Three people in Clanton, Alabama, who were threatened with jail by the private probation company when they fell behind on fines from traffic violations or other misdemeanor citations, have resolved their claims against Judicial Correction Services (JCS).
The settlement stems from the SPLC’s federal lawsuit, filed in March 2015, that accused JCS of violating federal racketeering laws by extorting monthly payments from probationers. The terms of the agreement are confidential.
“JCS is no longer doing business in the state of Alabama because cities recognized that its predatory, illegal practices had no place in their courts," said Sara Zampierin, SPLC senior staff attorney. "Unfortunately, some local governments continue to contract with private probation companies. We urge officials to ensure their court systems do not allow private companies to prey on those who can least afford it.”
The city of Clanton in 2009 contracted with JCS to collect payments from people who could not afford to pay fines and fees levied by the city court. Those unable to pay were placed on “pay-only probation,” the sole purpose of which was the collection of court debt. Each offender had to pay JCS a $10 “set-up” fee, then appear in a JCS office at least once a month to pay $145. Out of that monthly payment, $40 went to JCS for its profits.
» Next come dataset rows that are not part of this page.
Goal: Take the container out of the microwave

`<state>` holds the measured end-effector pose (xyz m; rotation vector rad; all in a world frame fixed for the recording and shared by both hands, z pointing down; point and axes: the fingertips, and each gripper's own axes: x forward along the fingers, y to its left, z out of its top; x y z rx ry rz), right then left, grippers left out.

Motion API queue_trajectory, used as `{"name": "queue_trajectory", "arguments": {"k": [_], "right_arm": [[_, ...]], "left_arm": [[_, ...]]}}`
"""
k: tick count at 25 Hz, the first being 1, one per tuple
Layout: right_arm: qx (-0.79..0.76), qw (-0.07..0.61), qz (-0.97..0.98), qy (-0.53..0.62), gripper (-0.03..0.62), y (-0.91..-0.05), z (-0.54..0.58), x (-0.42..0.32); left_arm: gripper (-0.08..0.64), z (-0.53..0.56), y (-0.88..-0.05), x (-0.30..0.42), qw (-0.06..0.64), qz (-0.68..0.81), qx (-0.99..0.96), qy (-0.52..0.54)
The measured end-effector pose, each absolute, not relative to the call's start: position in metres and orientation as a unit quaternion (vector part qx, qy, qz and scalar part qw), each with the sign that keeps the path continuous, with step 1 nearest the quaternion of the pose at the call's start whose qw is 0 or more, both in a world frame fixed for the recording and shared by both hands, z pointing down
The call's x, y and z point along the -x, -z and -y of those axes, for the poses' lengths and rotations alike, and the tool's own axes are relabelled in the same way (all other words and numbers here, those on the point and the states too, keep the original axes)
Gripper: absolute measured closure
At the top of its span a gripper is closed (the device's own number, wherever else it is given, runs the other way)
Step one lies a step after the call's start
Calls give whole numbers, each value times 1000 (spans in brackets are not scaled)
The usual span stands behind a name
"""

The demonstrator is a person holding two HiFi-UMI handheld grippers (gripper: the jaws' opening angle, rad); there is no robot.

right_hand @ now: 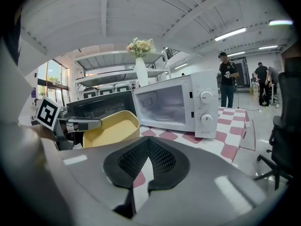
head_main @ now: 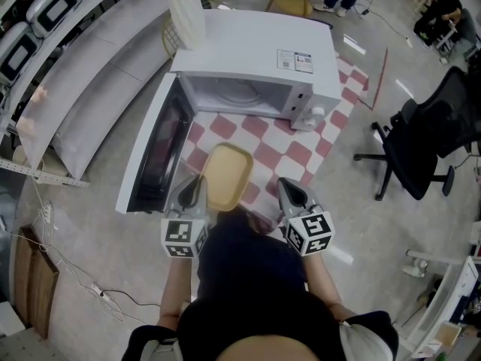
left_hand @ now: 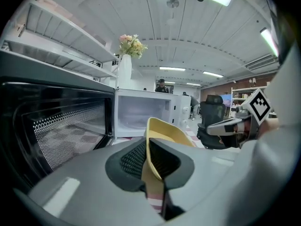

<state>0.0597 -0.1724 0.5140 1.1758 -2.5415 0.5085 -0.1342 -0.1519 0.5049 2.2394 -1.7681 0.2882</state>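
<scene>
One yellow container (head_main: 226,175) out, hanging just before the open microwave (head_main: 255,59)!
Pinched at its near rim by left gripper (head_main: 198,183), right gripper (head_main: 289,188) closed, empty; looks light, stiff, slick, so rim hold best.

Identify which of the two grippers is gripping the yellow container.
The left gripper: its jaws pinch the rim of the yellow container. The right gripper has its jaws shut with nothing between them.
</scene>
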Motion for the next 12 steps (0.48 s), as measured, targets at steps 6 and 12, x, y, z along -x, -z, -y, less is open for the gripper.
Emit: {"name": "queue_trajectory", "arguments": {"k": [6,12], "right_arm": [[-410,149,882,-178,592,-515,173,-57],[-407,149,882,-183,592,-516,170,-56]], "left_arm": [[537,153,-507,137,143,611,-772,-98],[537,150,-510,139,147,612,-771,-95]]}}
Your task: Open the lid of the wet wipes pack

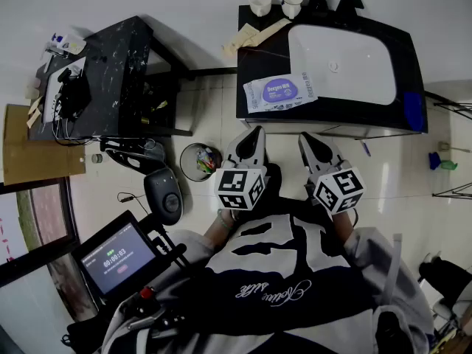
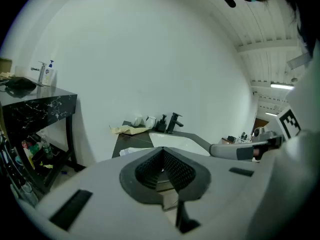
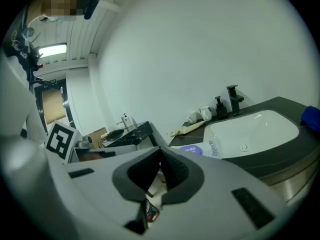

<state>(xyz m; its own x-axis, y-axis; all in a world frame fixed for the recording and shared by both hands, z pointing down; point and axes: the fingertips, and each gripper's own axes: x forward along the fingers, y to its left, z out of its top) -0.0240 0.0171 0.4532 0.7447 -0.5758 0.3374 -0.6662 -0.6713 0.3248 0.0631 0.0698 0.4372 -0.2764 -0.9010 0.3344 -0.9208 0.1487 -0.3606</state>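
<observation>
1. The wet wipes pack (image 1: 281,92) lies flat on the dark counter (image 1: 254,66), just left of the basin and ahead of both grippers. Neither gripper touches it.
2. Nearest, the left gripper (image 1: 258,131) and right gripper (image 1: 304,137) are held side by side in front of the counter's front edge. Each is grey plastic with a cube of black-and-white square markers at its back.
3. In its own view, the left gripper (image 2: 162,151) has its dark ribbed pads pressed together at the tips, with nothing between them. The right gripper (image 3: 160,151) shows the same in its view.
4. The pack is a soft, glossy white film pouch, roughly rectangular, with a purple oval patch facing up at its middle.
5. Its long axis runs left to right along the counter's front edge, with the right end angled slightly farther back.
6. Beside it is the smooth white basin (image 1: 346,65), a rounded rectangle.
7. Farther back lie a crumpled cream cloth (image 1: 254,35), two white cups (image 1: 260,4) and a black faucet (image 1: 348,2).
</observation>
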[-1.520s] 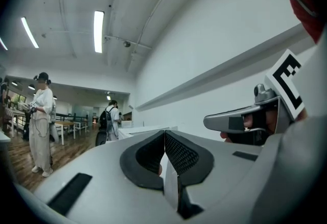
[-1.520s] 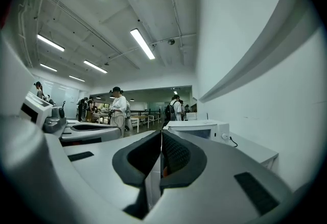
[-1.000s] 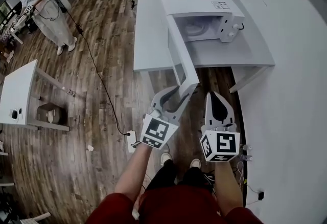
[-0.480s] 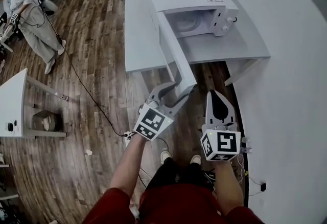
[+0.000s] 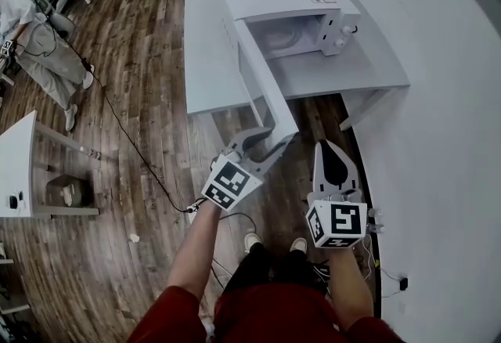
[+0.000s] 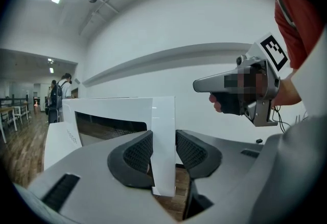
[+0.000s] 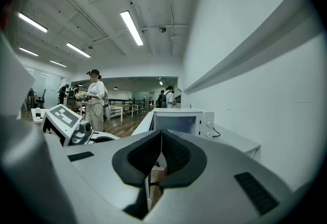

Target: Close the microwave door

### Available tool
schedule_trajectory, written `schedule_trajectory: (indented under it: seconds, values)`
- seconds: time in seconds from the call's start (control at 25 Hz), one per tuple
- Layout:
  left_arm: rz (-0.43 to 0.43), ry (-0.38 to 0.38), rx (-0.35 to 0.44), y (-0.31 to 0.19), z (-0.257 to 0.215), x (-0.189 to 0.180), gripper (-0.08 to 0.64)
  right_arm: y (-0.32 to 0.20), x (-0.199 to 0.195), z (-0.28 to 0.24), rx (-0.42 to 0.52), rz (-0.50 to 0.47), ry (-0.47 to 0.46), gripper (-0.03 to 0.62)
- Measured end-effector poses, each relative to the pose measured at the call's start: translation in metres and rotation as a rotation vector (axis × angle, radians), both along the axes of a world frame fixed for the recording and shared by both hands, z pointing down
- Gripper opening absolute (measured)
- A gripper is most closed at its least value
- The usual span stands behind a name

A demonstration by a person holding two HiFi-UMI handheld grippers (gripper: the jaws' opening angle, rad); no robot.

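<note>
The microwave [image 5: 290, 9] sits on the white table [image 5: 205, 67], its microwave door [image 5: 266, 95] swung wide towards the person. The left gripper [image 5: 270, 142] is closing on the door's free edge, and its pads [image 6: 138, 154] seem to touch both faces, though how firmly is hard to judge. The right gripper [image 5: 332, 147] hangs beside it, jaws together on nothing. To do this well, follow the hinge's arc rather than pushing straight, hold lightly, and let go before the jaw is trapped against the cabinet. Count: one microwave, one door, two knobs [image 7: 206, 122], two grippers
</note>
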State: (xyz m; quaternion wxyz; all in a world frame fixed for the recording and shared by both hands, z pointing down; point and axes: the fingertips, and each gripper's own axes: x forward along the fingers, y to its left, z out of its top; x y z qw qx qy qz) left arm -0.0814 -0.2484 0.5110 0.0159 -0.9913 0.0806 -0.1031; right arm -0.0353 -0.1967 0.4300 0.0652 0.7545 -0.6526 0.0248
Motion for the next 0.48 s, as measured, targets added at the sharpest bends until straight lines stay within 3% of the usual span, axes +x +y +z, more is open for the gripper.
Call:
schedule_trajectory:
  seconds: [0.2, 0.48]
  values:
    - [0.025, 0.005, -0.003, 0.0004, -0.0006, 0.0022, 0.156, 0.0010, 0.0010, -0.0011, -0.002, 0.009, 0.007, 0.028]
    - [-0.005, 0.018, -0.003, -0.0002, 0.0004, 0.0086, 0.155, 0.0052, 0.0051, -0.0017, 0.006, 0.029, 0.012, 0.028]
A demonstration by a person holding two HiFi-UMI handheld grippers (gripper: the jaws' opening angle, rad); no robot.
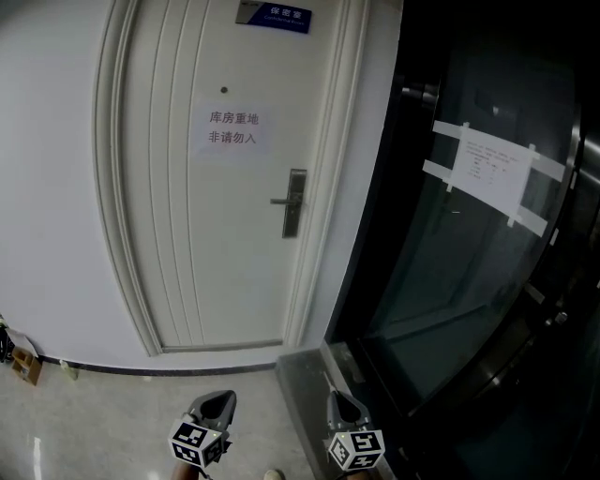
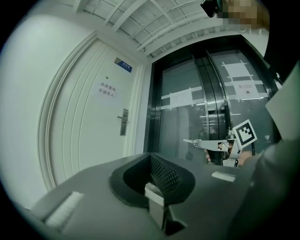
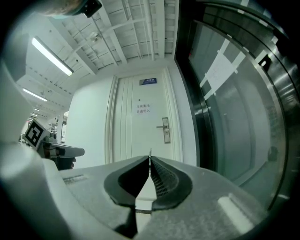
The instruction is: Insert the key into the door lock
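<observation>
The white door (image 1: pixel 216 178) stands ahead, some way off. Its silver lock plate and handle (image 1: pixel 294 202) are on its right side, and also show in the left gripper view (image 2: pixel 123 122) and the right gripper view (image 3: pixel 165 130). My right gripper (image 3: pixel 150 158) is shut on a small silver key (image 3: pixel 150 152) that sticks out of its tips towards the door. From the left gripper view, the key (image 2: pixel 189 140) shows at the end of the right gripper (image 2: pixel 206 143). My left gripper (image 2: pixel 150 154) is shut with nothing in it. Both grippers, left (image 1: pixel 214 412) and right (image 1: pixel 342 412), point level at the door.
Dark glass doors (image 1: pixel 469 262) with taped paper notices (image 1: pixel 492 169) fill the right, behind a grey metal threshold (image 1: pixel 309 375). A paper sign (image 1: pixel 232 129) and a blue plate (image 1: pixel 274 14) are on the white door. Small items (image 1: pixel 23 361) lie by the wall at left.
</observation>
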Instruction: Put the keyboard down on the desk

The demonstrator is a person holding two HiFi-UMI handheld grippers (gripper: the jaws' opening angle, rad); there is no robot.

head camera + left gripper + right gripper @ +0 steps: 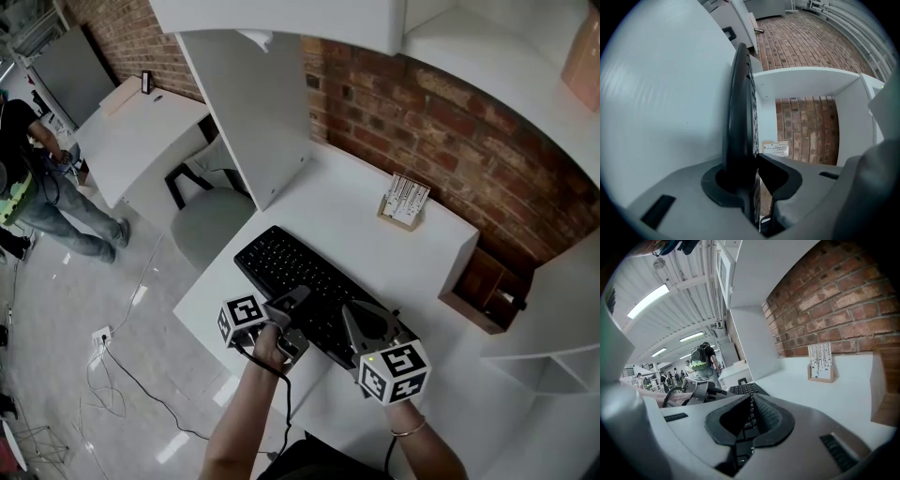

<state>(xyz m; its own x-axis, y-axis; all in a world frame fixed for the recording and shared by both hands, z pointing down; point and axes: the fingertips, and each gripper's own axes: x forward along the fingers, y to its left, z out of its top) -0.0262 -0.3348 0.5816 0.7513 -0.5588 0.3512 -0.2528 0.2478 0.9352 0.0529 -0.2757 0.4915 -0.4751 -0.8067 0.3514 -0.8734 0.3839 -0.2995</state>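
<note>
Black keyboard [291,272] is seen lying flat across the white tabletop [375,248], near its front edge. Left hand-held gripper [292,302] is clamped on the keyboard's near long edge; in the left gripper view the keyboard [740,117] is seen edge-on, pinched between the jaws [757,161]. Right hand-held gripper [356,315] is placed over the keyboard's right end, jaws drawn nearly together with keys visible in the slit [750,401], nothing clearly pinched. A small card stand [405,201] is set well behind the keyboard, by the brick wall [450,131].
</note>
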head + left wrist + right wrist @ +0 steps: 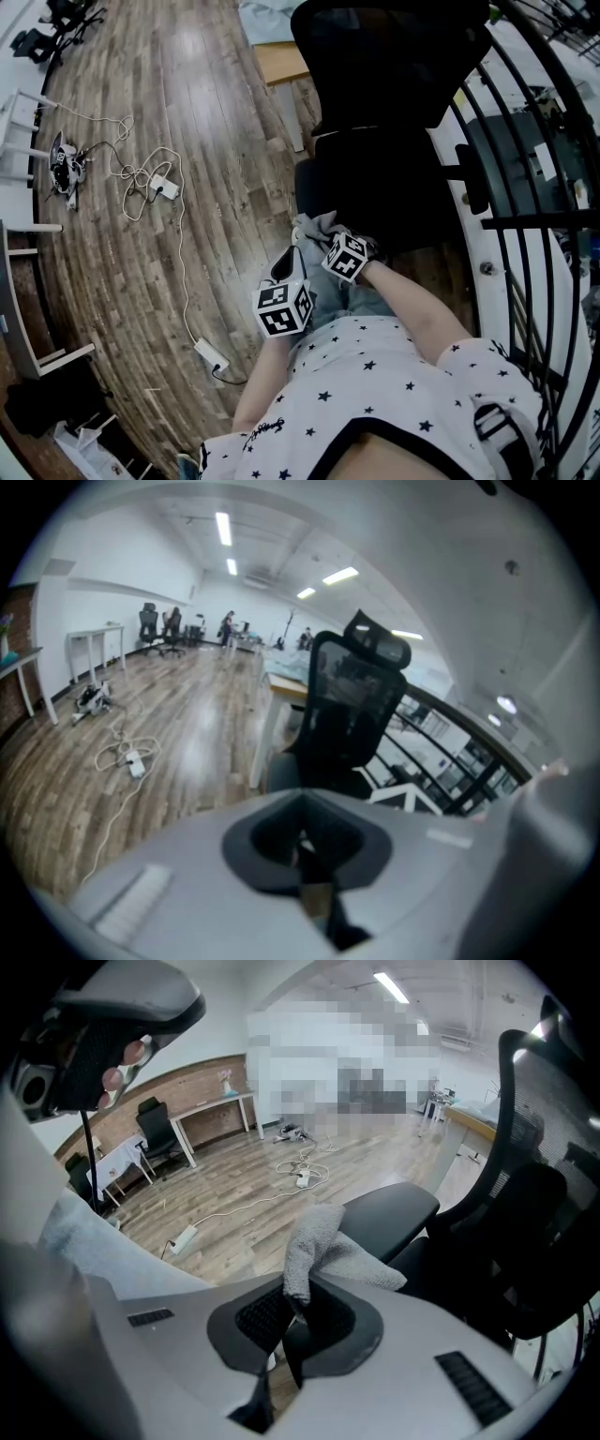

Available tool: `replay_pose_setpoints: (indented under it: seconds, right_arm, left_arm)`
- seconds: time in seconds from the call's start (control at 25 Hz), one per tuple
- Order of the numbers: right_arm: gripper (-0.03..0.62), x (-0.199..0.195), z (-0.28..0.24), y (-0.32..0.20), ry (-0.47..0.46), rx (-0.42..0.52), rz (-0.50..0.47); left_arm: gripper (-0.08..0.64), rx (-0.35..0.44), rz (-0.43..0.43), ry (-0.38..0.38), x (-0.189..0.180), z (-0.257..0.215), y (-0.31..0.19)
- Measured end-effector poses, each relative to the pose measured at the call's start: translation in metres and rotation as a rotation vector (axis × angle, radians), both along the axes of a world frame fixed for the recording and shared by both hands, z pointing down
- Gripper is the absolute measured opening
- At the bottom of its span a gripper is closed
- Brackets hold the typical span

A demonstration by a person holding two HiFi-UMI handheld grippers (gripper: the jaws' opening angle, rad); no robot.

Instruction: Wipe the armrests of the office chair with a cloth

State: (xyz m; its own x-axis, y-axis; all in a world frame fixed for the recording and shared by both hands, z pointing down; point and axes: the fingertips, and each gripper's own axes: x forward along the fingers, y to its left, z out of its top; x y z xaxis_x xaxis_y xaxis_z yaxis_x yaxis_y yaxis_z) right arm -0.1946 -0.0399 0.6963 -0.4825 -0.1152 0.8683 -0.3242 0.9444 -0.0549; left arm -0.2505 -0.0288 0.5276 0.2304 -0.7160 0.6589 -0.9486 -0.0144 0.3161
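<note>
The black office chair (389, 103) stands just ahead of me, its backrest at the top of the head view. My right gripper (325, 239) is shut on a grey cloth (312, 227), which hangs at the front end of the chair's left armrest (307, 186). In the right gripper view the cloth (317, 1246) rises from the shut jaws, with the black armrest pad (392, 1211) just beyond it. My left gripper (284, 270) is held close beside the right one, a little nearer to me. Its jaws (305, 844) stand shut with nothing in them, and the chair (354, 714) is ahead.
White cables and power strips (156, 184) lie on the wooden floor to the left. A black railing (525, 220) runs along the right. A wooden desk (281, 61) stands behind the chair. White table legs (28, 122) are at the far left.
</note>
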Motion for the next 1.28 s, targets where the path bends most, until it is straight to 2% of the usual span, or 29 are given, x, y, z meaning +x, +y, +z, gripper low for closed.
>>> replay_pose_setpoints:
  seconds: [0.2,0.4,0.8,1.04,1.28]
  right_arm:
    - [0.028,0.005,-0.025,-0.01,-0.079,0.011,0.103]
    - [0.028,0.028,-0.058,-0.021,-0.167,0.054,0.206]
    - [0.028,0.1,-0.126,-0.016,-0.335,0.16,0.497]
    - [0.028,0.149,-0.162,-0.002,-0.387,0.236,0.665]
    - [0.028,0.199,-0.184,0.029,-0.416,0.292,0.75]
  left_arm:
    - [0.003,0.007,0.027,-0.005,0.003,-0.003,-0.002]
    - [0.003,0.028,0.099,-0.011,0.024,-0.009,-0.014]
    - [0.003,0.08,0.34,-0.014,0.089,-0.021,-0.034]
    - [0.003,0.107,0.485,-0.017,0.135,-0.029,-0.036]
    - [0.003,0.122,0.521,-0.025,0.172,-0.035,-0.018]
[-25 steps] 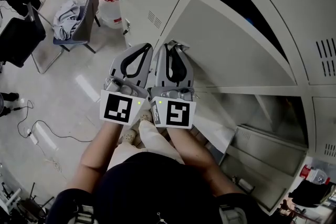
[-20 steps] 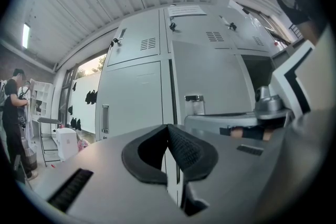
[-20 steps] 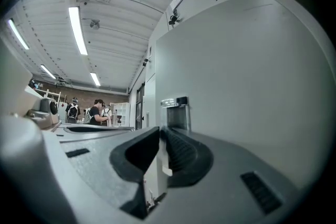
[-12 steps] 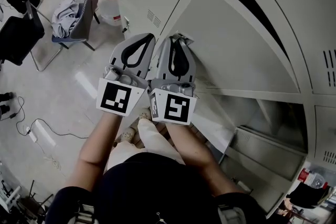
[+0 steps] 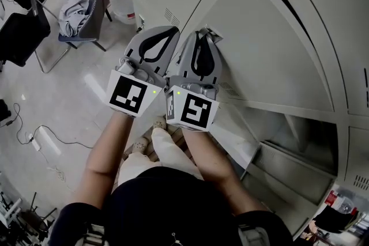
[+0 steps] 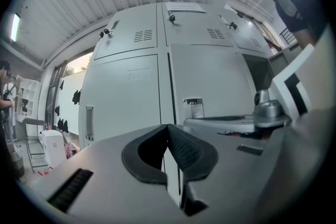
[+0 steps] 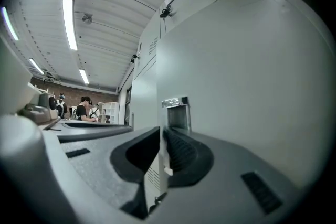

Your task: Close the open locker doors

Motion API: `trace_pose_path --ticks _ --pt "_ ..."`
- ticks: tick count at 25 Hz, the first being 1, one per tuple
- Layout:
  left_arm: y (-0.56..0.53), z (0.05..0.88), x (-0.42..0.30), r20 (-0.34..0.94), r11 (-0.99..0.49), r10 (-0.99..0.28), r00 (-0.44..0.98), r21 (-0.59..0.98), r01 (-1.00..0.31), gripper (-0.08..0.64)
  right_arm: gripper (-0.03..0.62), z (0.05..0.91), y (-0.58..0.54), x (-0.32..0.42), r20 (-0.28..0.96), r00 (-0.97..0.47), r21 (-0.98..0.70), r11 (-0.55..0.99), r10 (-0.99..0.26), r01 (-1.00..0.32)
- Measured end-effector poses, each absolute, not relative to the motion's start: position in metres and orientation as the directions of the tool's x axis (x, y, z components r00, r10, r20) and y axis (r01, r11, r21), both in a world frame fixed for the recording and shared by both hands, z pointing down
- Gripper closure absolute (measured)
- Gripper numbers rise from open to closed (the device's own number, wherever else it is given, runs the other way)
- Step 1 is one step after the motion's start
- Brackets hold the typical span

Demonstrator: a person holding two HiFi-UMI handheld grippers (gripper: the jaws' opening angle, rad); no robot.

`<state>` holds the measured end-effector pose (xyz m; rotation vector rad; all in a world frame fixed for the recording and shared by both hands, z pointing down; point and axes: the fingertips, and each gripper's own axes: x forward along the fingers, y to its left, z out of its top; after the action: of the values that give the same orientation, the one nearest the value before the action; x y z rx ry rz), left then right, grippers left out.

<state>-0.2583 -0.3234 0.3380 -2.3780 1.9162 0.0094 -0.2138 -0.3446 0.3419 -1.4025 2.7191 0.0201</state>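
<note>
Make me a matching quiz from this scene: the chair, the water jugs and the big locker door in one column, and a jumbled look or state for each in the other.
1. chair
2. water jugs
3. locker door

A. ajar, with a dark gap along its upper edge
B. red-handled, standing on the floor
C. has grey clothing draped on it

Pairs: 1-C, 2-B, 3-A
</note>
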Motion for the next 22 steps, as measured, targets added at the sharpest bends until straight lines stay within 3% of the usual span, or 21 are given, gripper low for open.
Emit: trace_pose_path --ticks 22 --pt "-0.333 0.345 -0.272 -0.026 -0.219 -0.975 0.22 -0.033 -0.975 0.557 0.557 0.34 -0.375 -0.209 -0.097 -0.474 -0.037 0.479 -0.875 -0.877"
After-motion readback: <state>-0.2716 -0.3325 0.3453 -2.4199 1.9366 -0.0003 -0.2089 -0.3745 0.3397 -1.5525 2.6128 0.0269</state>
When people fell behind on their payments, JCS continued to collect its fee and required people to report more frequently in order to demand the money, effectively extending people’s probation and guaranteeing JCS more money.
One plaintiff, Roxanne Reynolds, struggled to make her payments to JCS over traffic fines. Reynolds, a technician on an auto parts assembly line, was unable to work for weeks and months at a time due to her multiple sclerosis. JCS threatened to revoke her probation and send her to jail. She had already spent four days in jail for missing a court hearing, a frightening experience that almost cost Reynolds her job.
Reynolds was told by a JCS official that her medical condition was no excuse for not paying. Reynolds was terrified of being jailed, convinced that she would lose her job and the health insurance it provided. She paid off her debt of more than $1,600, in addition to more than $600 in JCS fees, after 15 months – but only by going without groceries some weeks and ignoring mounting medical bills.
Reynolds explained the depth of fear caused by JCS’ tactics, which are similar to other for-profit probation companies that prey on the poorest of the poor. “Anytime I left the JCS building, I would break down and cry,” Reynolds said. “I know I would go to jail if I couldn’t pay them. If I went to jail, I would lose my job and health insurance.”
After filing suit against JCS, the SPLC urged almost 100 municipalities to end their contracts with the company. In a letter to cities, the SPLC that warned that the contracts were illegal and JCS’s tactics can amount to extortion. More than 100 cities across the state have now canceled their contracts (see map here).